Pattern Matching

3 Pattern Matching

GXPARSE pattern-action rules that can be used like similar rules in awk and perl.

3.1 Recursive Pattern Matching

The scanner can match recursively, because a ScanRule can invoke other ScanRules before returning a sequence of characters as an instance of MatchedText. The example below shows how to use recursive invocation of ScanRules to recognize nested sets of opening and closing parentheses. The essential feature of this example is that ParenText invokes ParenInterior, which can invoke ParenText again to recognize an interior set of parentheses.

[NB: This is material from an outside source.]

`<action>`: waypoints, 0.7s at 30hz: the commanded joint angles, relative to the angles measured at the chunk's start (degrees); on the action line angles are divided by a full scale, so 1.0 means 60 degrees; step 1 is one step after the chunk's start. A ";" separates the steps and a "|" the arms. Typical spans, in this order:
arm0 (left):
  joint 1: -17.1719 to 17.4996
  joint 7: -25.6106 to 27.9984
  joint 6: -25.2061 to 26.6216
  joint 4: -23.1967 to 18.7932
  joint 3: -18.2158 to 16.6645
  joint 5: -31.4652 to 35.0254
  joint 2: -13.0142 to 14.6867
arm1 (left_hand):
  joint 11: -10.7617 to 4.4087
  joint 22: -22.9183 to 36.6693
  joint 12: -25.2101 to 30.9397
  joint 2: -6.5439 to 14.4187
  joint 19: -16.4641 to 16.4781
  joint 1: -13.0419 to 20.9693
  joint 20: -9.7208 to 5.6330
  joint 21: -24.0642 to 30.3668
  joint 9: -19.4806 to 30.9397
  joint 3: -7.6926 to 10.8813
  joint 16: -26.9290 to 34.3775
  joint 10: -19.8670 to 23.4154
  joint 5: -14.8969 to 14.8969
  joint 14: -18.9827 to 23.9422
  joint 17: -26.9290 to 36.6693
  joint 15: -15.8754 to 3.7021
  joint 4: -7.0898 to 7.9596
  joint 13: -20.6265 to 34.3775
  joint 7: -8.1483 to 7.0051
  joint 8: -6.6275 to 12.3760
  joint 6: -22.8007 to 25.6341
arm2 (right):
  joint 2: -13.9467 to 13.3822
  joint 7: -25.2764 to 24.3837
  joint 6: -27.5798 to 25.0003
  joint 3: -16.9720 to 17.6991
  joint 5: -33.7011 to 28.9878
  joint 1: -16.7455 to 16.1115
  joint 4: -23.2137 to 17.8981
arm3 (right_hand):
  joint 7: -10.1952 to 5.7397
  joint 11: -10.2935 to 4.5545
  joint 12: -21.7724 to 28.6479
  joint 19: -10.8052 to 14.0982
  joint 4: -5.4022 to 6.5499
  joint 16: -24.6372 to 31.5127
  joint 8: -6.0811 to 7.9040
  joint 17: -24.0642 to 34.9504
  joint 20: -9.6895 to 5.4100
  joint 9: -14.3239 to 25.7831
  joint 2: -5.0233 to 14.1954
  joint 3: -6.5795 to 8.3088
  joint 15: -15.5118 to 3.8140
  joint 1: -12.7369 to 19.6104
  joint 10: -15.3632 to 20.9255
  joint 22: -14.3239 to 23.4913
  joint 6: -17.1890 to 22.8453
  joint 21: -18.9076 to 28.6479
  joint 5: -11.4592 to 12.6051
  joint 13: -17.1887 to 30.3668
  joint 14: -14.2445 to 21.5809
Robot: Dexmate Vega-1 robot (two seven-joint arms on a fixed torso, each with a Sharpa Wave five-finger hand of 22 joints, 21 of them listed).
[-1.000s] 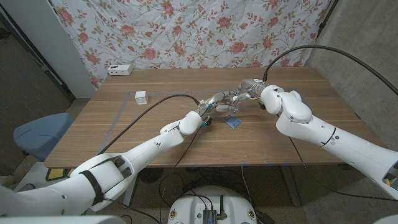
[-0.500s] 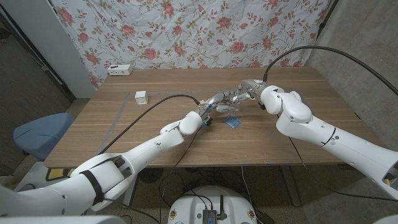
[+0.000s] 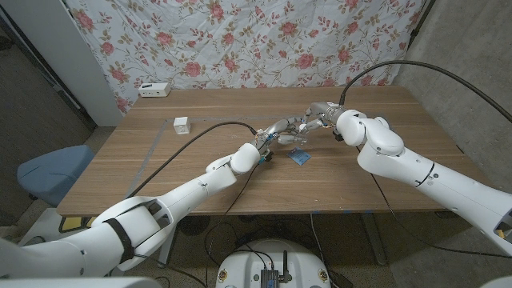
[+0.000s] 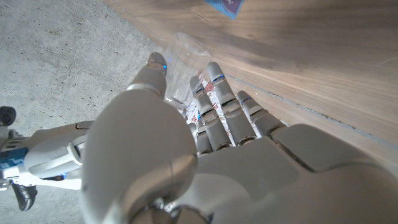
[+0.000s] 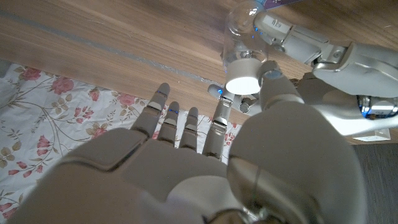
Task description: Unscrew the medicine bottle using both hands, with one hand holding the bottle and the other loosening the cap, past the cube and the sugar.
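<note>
A clear medicine bottle (image 5: 241, 37) with a white cap (image 5: 244, 79) is held above the table's middle. My left hand (image 3: 274, 133) grips its body, with the fingers (image 4: 219, 99) wrapped round the clear wall (image 4: 184, 55). My right hand (image 3: 318, 115) meets it from the other side, its thumb (image 5: 273, 84) and one fingertip (image 5: 219, 99) pinching the cap while the other fingers spread. The blue sugar packet (image 3: 300, 156) lies on the table just below the hands. A white cube (image 3: 182, 125) sits far to the left.
A white box (image 3: 154, 90) sits at the wooden table's (image 3: 384, 172) back left edge. A black cable (image 3: 192, 136) crosses the table to my left arm. A flowered cloth (image 3: 240, 40) hangs behind, and a blue chair (image 3: 48, 172) stands left of the table.
My right arm has shifted very slightly at the elbow. Both hands and the bottle stay where they were.
</note>
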 commanded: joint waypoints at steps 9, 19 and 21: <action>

The inner ParenText will report a match when it sees the closing parenthesis of the interior set and the outer ParenText will report a match when it sees the closing parenthesis of the exterior set.

    /*
     * The classes in this example can use static initialization
     * (delegation to single ScanMatch instances) because the
     * ScanMatch instances are immutable.  Static initialization
     * is required to prevent recursive invocation of the
     * constructors of ParenText and ParenInterior.
     */

    /** Match parentheses and nested parentheses. */
    private static class ParenText implements ScanMatch
    {
        private final static ScanMatch scanMatch
                = quantifier.concat(new TextOpenParen(),
                                    new ParenInterior(),
                                    new TextCloseParen());

        public MatchedText match(ScanBuffer scanBuffer)
                throws IOException
        {
            return scanMatch.match(scanBuffer);
        }
    }

    /** match any text except parentheses. */
    private static class TextExceptParen implements ScanMatch
    {
        private final static ScanMatch regexMatch
                = regexFactory.newRegexMatch("[^()]+");

        public MatchedText match(ScanBuffer scanBuffer)
                throws IOException
        {   return regexMatch.match(scanBuffer); }
    }

    /** Match one "open" parenthesis character. */
    private static class TextOpenParen implements ScanMatch
    {
        private final static ScanMatch regexMatch
                = regexFactory.newRegexMatch("\\(");

        public MatchedText match(ScanBuffer scanBuffer)
                throws IOException
        {   return regexMatch.match(scanBuffer); }
    }

    /** Match one "close" parenthesis character. */
    private static class TextCloseParen implements ScanMatch
    {
        private final static ScanMatch regexMatch
                = regexFactory.newRegexMatch("\\)");

        public MatchedText match(ScanBuffer scanBuffer)
                throws IOException
        {   return regexMatch.match(scanBuffer); }
    }

    /** Match the interior of parenthesized text, including any
     * nested parenthesized text. Interior may be of zero length.
     */
    private static class ParenInterior implements ScanMatch
    {
        private final static ScanMatch interiorMatch
                = quantifier.anyOf(new ParenText(),
                                   new TextExceptParen());
        private final static ScanMatch scanMatch
                = quantifier.zeroOrMore(interiorMatch);

        public MatchedText match(ScanBuffer scanBuffer)
                throws IOException
        {
            return scanMatch.match(scanBuffer);
        }
    }